Od przyszłego roku na opaskach pacjentów w szpitalach z powrotem mają pojawić się wrażliwe dane. Chodzi o imię i nazwisko oraz datę urodzenia. Nie podoba się to ekspertom od RODO.
1 stycznia 2022 roku zacznie obowiązywać prawo, zgodnie z którym w szpitalach pojawi się nowe oznaczenie szpitalnych pacjentów.
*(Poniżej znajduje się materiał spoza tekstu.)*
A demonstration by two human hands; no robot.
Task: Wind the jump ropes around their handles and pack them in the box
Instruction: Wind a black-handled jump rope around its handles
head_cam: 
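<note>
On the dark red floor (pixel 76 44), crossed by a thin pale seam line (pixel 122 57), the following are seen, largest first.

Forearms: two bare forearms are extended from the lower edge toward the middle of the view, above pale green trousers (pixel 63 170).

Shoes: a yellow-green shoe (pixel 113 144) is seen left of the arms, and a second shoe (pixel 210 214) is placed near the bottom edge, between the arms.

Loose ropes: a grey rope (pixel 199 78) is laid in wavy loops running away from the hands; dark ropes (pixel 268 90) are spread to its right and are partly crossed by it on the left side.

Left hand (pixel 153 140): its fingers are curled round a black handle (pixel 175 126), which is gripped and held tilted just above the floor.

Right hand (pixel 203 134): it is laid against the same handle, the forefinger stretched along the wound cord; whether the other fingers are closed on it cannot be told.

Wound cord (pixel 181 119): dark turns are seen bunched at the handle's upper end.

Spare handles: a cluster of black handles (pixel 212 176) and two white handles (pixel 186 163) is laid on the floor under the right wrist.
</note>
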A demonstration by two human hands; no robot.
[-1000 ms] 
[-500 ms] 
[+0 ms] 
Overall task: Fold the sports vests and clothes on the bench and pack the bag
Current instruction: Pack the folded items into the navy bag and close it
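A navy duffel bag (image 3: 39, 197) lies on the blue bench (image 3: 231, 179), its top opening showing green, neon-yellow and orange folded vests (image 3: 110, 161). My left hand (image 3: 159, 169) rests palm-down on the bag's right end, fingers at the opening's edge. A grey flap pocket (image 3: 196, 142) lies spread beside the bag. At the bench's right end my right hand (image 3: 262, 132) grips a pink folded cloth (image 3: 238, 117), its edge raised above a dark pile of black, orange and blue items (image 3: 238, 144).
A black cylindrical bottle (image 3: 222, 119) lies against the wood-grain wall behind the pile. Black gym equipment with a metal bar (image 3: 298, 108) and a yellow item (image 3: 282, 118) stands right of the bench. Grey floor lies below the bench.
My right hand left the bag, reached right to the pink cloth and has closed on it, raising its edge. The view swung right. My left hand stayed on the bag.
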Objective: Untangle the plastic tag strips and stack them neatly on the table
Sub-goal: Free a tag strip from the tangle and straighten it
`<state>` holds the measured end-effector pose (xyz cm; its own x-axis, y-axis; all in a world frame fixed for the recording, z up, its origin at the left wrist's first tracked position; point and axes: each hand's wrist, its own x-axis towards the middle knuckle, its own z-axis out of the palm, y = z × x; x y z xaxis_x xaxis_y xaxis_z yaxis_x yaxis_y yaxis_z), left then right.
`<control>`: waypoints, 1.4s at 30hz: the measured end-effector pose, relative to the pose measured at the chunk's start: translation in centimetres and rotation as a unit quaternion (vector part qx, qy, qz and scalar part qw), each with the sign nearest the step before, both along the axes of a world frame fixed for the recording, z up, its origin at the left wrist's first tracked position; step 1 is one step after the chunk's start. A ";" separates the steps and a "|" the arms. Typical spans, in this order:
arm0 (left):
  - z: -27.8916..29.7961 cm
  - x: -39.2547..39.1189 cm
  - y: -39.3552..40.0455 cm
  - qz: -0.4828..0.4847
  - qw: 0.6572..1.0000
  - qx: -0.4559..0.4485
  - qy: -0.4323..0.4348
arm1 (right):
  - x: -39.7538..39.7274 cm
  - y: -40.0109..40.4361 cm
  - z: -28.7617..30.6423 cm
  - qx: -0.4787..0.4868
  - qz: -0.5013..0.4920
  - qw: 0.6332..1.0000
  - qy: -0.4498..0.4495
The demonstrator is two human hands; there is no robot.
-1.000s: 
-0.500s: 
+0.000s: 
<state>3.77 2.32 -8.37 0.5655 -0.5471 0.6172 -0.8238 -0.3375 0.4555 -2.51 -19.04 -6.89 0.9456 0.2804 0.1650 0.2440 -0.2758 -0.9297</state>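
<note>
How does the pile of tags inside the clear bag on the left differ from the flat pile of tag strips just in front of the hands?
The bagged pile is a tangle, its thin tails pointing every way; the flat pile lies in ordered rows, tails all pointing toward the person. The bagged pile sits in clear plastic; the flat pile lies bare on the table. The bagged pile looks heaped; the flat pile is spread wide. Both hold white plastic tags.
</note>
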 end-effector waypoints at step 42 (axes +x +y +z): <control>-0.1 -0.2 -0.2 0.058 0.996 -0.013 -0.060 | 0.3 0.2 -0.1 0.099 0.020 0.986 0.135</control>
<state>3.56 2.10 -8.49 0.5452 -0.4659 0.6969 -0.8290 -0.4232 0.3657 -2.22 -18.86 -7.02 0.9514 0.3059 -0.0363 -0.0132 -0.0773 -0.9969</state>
Pojawić mają się opaski z imieniem, nazwiskiem i datą urodzenia pacjenta.
Zmiany wzbudzają niepokój wśród ekspertów od RODO. Chodzi o to, że wrażliwe dane pacjenta staną się dostępne dla każdego, kto będzie przebywał na terenie danego szpitala.
Poskutkuje to tym, że dane te nie będą zarezerwowane wyłącznie dla pacjenta i jego lekarza.
– Projektowany przepis cofa ochronę danych osobowych w szpitalach do lat 90. i jest niezgodny z unijnym rozporządzeniem o ochronie danych osobowych – tłumaczy portalowi prawo.pl dr Aneta Sieradzka, adwokat, specjalistka od ochrony danych w ochronie zdrowia.
Inaczej na sprawę patrzą medycy, którym zmiany się podobają. – Brak na opasce imienia i nazwiska, to największe zagrożenie, jakie prawnicy wyrządzili pacjentom w Polsce – ocenia cytowany przez portal Szymon Brzosko, dyrektor medyczny firmy Da Vita.
Do tej pory na opaskach widniał jedynie numer identyfikacyjny, który indywidualnie był przypisywany do każdego z pacjentów.